Noting that many colleges will be bringing students back in the next few weeks, "if colleges go ahead, they will endanger the lives of students, staff, faculty, and those who live in the surrounding communities. Reopening colleges is the wrong thing to do." Noting that many universities have come up with innovative plans to respond to the Covid crisis dangers, But these plans all founder on the same basic problem: Most college students are at an age when the urge to socialize is especially strong. Whatever the rules may say, young people will have parties, hook up, and leave campus to have fun."

"And the consequences if—or rather when—the coronavirus starts to spread will probably be disastrous. As a Harvard University official told MSNBC’s Lawrence O’Donnell back in March, “The dorms are cruise ships.” Even if sophisticated testing uncovers a case of COVID-19 within a few days of a student contracting it, that student is likely to have come into contact with dozens of others in the intervening days."

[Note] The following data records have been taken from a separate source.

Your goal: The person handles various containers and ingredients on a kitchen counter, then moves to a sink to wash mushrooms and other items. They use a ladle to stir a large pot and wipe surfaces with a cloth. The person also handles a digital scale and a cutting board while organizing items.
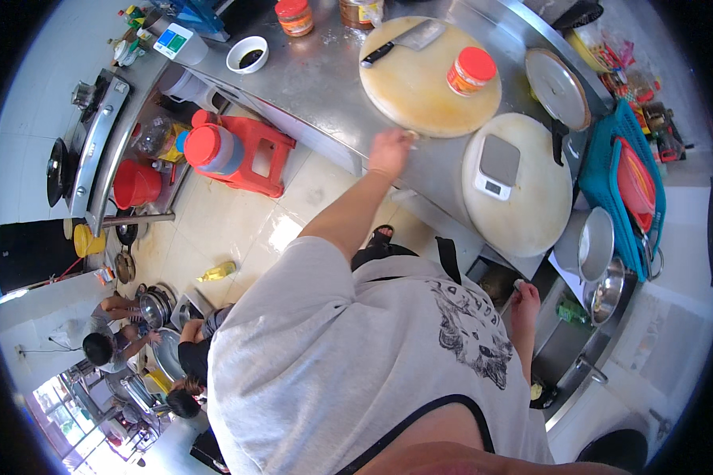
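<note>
My left hand (390, 153) reaches over the steel counter, its fingers closed on a small pale piece (413, 138) beside the near edge of a round cutting board (392, 95). That board carries a cleaver (419, 35) with a black handle and a red-lidded jar (468, 74). Lower and to the right, my right hand (524, 303) is beside the sink area with a small whitish thing (518, 285) between its fingers; what it is cannot be told. A digital kitchen scale (499, 163) lies on a second round board (517, 225).
A white bowl (248, 54) of dark liquid, another red-lidded jar (295, 18) and a pan lid (555, 89) are on the counter. Right of the boards stand a teal basket (609, 172) and a metal pot (585, 243). A red stool (273, 145) is at left. Two people (104, 350) are behind, lower left.
</note>
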`<state>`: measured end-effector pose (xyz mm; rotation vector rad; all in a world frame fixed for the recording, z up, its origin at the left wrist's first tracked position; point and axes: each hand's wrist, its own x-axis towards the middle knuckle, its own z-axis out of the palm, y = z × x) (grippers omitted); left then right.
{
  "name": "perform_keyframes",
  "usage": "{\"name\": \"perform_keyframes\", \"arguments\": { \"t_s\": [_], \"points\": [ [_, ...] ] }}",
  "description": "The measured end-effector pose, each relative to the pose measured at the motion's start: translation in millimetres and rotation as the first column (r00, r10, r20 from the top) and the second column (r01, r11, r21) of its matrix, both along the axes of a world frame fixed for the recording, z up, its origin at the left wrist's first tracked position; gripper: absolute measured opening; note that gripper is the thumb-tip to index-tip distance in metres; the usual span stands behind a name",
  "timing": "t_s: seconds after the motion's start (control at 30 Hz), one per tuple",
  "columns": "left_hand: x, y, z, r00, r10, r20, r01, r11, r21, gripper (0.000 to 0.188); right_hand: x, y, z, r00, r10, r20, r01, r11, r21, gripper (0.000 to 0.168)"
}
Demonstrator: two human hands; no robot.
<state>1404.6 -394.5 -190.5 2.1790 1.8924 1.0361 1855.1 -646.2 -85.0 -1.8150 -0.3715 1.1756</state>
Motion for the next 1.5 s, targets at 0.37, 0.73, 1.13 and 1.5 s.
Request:
{"name": "perform_keyframes", "arguments": {
  "t_s": [0.37,0.73,1.13,1.5],
  "points": [
    [-227,12,10,0.792,0.593,-0.145,-0.585,0.805,0.099,0.036,-31,-5,-9,1.000,0.006,-0.015,-0.007,0.997,-0.071,0.013],
    [-65,-22,23,0.939,0.341,-0.043,-0.342,0.939,-0.038,0.041,-43,31,19,0.996,-0.006,0.086,-0.001,0.996,0.084,0.014],
    [-59,-15,66,0.949,0.303,-0.090,-0.296,0.752,-0.589,0.030,-74,114,17,0.885,0.433,0.173,-0.451,0.889,0.083,0.013],
    [-257,33,21,0.815,0.579,0.017,-0.508,0.728,-0.461,0.032,-174,188,35,0.877,0.450,0.165,-0.471,0.875,0.115,0.012]
  ]
}}
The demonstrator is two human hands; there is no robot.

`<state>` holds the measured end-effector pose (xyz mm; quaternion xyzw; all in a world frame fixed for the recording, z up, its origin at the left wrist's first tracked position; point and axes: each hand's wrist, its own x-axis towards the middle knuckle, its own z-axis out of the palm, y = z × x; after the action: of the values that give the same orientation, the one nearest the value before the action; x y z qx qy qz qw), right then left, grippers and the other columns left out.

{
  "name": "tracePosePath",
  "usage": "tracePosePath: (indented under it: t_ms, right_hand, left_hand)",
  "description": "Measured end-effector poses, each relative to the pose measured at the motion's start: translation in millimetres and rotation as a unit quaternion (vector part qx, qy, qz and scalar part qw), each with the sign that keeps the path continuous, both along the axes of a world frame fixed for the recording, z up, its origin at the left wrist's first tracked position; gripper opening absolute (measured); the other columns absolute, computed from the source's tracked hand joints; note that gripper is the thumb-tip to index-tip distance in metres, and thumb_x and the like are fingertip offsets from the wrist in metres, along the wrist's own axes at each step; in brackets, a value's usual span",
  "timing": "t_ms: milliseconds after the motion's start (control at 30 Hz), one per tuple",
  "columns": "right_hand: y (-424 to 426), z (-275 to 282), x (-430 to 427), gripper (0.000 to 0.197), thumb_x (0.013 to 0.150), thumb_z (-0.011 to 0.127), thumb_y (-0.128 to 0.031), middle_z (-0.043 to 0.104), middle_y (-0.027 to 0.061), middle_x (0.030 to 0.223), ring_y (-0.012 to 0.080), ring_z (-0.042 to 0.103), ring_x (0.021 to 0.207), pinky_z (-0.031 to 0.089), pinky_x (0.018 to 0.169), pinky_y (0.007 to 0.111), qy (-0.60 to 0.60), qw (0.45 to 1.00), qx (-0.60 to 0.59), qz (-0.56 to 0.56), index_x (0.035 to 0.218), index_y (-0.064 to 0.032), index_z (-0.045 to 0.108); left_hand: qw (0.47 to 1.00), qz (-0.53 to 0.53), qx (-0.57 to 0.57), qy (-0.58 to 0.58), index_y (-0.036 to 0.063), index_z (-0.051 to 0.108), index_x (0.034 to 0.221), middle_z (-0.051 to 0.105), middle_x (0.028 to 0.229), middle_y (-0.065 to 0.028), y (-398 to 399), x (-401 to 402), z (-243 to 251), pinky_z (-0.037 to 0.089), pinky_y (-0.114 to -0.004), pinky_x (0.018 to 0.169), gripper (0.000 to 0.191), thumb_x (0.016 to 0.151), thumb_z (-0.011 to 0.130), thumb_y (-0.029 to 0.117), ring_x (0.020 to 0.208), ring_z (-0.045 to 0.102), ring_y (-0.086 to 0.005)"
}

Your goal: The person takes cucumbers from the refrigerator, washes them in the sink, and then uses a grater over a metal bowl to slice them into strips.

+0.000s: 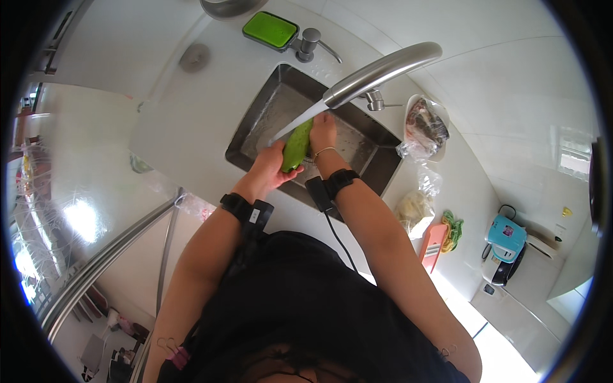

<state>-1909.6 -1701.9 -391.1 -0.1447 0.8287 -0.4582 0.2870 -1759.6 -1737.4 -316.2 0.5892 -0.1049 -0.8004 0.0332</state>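
Over a stainless steel sink (373,167), a long green vegetable (296,147), perhaps a gourd or cucumber, slants between my hands. My left hand (274,167) holds its lower end, with fingers showing beneath it. My right hand (323,131) is closed around or against its upper part; the fingertips are hidden. A stream of water (299,120) runs from the curved metal faucet (383,72) past the vegetable's left side, close to my left hand. Both wrists wear black straps with small boxes.
A soap dispenser (309,45) and a green sponge in a holder (270,29) stand behind the sink. To the right lie a plastic-wrapped tray of food (425,127), a bagged pale food (415,210), an orange grater (433,244) and green-yellow cloth or netting (451,232).
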Motion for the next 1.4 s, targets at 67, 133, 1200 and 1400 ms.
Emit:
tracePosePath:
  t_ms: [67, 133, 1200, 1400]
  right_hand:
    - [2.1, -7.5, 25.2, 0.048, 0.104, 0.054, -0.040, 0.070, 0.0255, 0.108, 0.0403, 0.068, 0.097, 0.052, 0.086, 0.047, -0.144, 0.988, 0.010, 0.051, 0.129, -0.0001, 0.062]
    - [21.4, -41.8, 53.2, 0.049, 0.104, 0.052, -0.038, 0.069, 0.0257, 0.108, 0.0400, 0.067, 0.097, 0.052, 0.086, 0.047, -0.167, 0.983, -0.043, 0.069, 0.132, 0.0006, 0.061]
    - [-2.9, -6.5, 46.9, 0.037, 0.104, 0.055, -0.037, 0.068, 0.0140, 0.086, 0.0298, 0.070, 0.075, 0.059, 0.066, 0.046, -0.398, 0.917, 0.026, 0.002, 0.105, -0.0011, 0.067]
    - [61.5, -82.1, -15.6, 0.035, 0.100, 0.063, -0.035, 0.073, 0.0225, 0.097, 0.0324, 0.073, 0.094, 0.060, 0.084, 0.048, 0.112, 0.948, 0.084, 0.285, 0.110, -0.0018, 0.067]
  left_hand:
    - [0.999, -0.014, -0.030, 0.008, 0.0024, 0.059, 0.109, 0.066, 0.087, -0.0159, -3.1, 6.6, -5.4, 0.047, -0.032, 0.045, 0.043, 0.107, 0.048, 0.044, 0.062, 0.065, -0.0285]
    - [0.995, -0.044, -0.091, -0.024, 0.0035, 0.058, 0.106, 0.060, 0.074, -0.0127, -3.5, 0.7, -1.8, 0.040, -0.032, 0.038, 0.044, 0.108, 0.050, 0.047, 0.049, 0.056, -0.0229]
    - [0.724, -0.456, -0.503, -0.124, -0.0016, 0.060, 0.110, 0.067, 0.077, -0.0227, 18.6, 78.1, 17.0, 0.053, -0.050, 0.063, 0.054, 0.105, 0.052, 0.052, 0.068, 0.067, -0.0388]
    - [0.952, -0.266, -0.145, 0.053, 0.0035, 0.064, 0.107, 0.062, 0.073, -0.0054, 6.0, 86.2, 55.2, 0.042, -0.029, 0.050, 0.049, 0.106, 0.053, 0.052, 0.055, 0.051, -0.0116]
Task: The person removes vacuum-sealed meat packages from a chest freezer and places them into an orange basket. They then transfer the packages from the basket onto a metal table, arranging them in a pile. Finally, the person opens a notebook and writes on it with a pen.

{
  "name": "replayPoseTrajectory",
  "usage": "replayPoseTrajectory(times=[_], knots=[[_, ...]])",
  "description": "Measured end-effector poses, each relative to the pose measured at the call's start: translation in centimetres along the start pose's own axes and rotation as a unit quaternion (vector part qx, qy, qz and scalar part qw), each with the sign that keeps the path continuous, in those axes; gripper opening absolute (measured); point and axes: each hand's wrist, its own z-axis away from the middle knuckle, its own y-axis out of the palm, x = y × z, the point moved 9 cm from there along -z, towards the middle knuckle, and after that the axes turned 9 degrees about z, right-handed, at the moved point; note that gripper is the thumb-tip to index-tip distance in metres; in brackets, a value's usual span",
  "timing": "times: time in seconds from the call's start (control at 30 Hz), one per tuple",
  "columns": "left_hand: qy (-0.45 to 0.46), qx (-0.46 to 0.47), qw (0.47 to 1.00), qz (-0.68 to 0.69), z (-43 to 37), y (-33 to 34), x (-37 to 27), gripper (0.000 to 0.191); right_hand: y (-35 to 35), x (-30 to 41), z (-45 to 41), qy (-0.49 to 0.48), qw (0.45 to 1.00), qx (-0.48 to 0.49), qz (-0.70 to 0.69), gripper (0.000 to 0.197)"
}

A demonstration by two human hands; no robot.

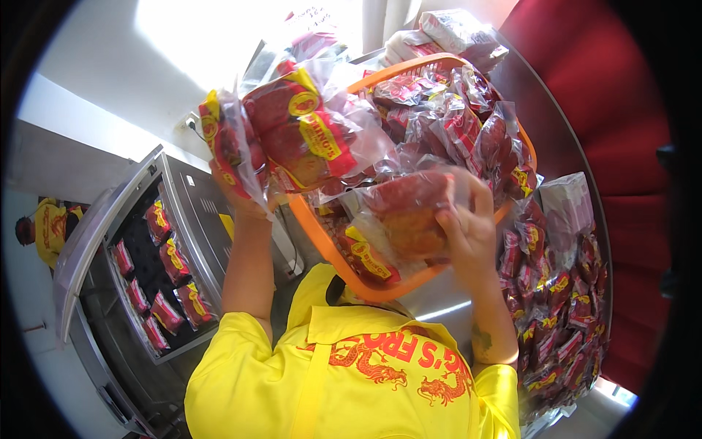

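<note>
My left hand [241, 192] grips plastic packs of reddish food, mostly hidden behind them; a large pack [301, 131] shows its printed front beside a smaller-looking one [227, 142] seen edge-on. My right hand [471, 225], slightly blurred, is closed on the side of another clear plastic pack [411, 214] with reddish-brown contents. Both hands are over the near part of an orange plastic basket [340, 269], which is filled with similar packs [460, 120]. Below the right-hand pack, one with a yellow and red print [367, 258] lies near the basket's front wall.
At left, a metal machine [192, 192] with a raised clear lid [82, 263] holds several packs on its dark bed. Many more packs [554, 318] are heaped at right beside a wrapped bundle [567, 208]. A red curtain [620, 137] hangs beyond. A person [49, 228] is at far left.
</note>
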Motion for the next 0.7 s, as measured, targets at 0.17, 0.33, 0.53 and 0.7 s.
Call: replayPoseTrajectory(times=[0.17,0.33,0.53,0.7], knots=[[-0.057,0.023,0.998,-0.002,-1.8,1.5,4.4,0.064,-0.5,-1.7,-0.7,0.055,0.994,-0.087,0.042,0.056],[-0.410,0.186,0.893,0.019,-0.5,8.6,12.5,0.078,3.3,0.6,2.0,-0.050,0.991,0.024,0.121,0.073],[-0.320,0.142,0.751,-0.561,-5.5,8.2,16.6,0.048,0.4,-3.1,3.7,0.062,0.989,-0.134,-0.029,0.075],[-0.155,0.228,0.666,-0.693,-6.3,9.5,17.9,0.039,0.2,-2.8,3.4,0.020,0.994,-0.104,0.021,0.079]])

And here is the point I've been trying to make about Humboldt State University (where, by the way, there will be no testing) importing up to a thousand students into the city of Arcata, with a non-student population of perhaps 7,000:

"If colleges reopen, kids from parts of the country with high case counts will, inevitably, travel to parts of the country with low case counts—and bring their home-state problems with them. This is why the biggest threat posed by reopening colleges is not to students, faculty, or staff, but to the surrounding community."


This is the chief danger here--students in the precise age group now harboring the most infections, coming from parts of California with much higher infection rates (HSU has recruited heavily in southern California.)  Most of them will live together in dorms, with many opportunities for super-spreading, while others live in the community, and they all socialize together.

 All this, despite the fact that there will be only a few in-person classes any of them can attend.  The California State system is entirely virtual this fall semester--only cash-strapped HSU sought and received permission for a few labs and other in-person classes.  Still, most of these students can do most or all of their classwork from hundreds of miles away.  They just wouldn't be paying for dorm rooms.

So it is astounding to me that this is not a local issue. No public official to my knowledge has questioned it. The local media, such as it is, has not raised it in any significant way.  Public Health and government have nothing to say about it, but then, they are never asked.

It is somewhat similar in other places, while the questions of whether and how to reopen K-12 schools has been thoroughly debated and commented upon by public officials.

Meanwhile, HSU students are already arriving.  I've seen clusters greeting one another on the street, none wearing masks and with no physical distancing.  What could possibly go wrong?